DM: One of the largest groups of people affected by the Christian definition of sin, as reflected by your own research, is the homosexual community. According to your book, 91% of outsiders view the Church as anti-homosexual.
DK: It is the most difficult topic of all. It's the place where I think a lot of Christians are having a hard time understanding what to do. Even though the book has been well received with a lot of Christians, it's the area that's creating the most tension. The idea of sin scripturely is not a black and white thing, it's more of a gradation issue. Maybe the best way of describing it is that Christians are saying that homosexuality is not the best way, it's not the way our sexuality was meant to be to be best lived.
What's really fascinating and frustrating to me is that while we try to talk about this stuff Christians are known as being feisty, polarizing, inexpert and arrogant, and, instead, I think we ought to be known as relational. We ought to be compassionate. We ought to be willing to learn. We ought to be informed. We ought to be solution-orientated. We ought to have a genuine respect for differences.
We haven't really talked about the holistic nature of a Christian perspective on some of these things, instead we've got really focused on 'Christian views mean everyone is sinful and everyone needs to accept Jesus to go to heaven,' and it's become a very simple message.

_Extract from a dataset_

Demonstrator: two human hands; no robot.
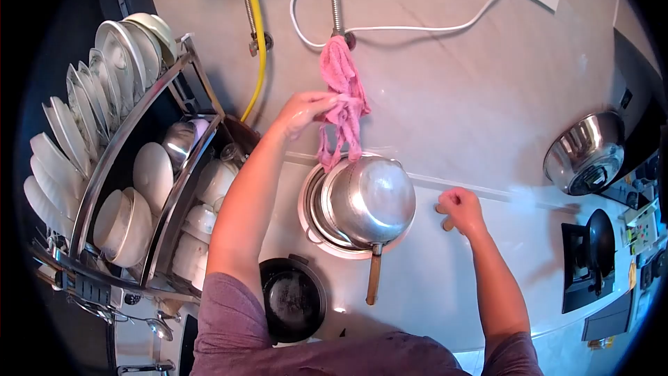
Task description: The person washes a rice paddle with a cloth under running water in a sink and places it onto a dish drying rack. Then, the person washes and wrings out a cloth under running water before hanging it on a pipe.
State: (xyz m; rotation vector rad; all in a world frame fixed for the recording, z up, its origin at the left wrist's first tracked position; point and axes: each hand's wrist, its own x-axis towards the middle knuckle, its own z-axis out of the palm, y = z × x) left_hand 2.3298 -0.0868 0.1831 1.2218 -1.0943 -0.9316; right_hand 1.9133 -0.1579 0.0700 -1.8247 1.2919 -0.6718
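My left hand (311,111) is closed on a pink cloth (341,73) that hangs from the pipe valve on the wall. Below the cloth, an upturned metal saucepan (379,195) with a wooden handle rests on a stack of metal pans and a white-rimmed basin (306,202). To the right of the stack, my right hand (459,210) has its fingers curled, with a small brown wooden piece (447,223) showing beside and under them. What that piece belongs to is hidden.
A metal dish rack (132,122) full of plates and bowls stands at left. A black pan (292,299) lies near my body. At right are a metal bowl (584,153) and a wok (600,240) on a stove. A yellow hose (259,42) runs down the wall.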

What Gabe and I talk about a lot is this idea that we forget the first part of the story that everything was created to be perfect, excellent in every way. So we actually don't realize people's imitatio dei, the image of God that's created in every person, whether we agree with them, whether we disagree with them, regardless of their sexuality, regardless of any of that, we don't esteem and love that in people. And then we don't realize the last part of the story, which is that Jesus came to restore. See the most famous verse in the Bible is John 3:16. 'For God so loved the world, that he gave his only begotten Son, that whosoever believeth in him would have eternal life.' But we missed the next verse (*see note at bottom). He didn't come to condemn the world but to save it.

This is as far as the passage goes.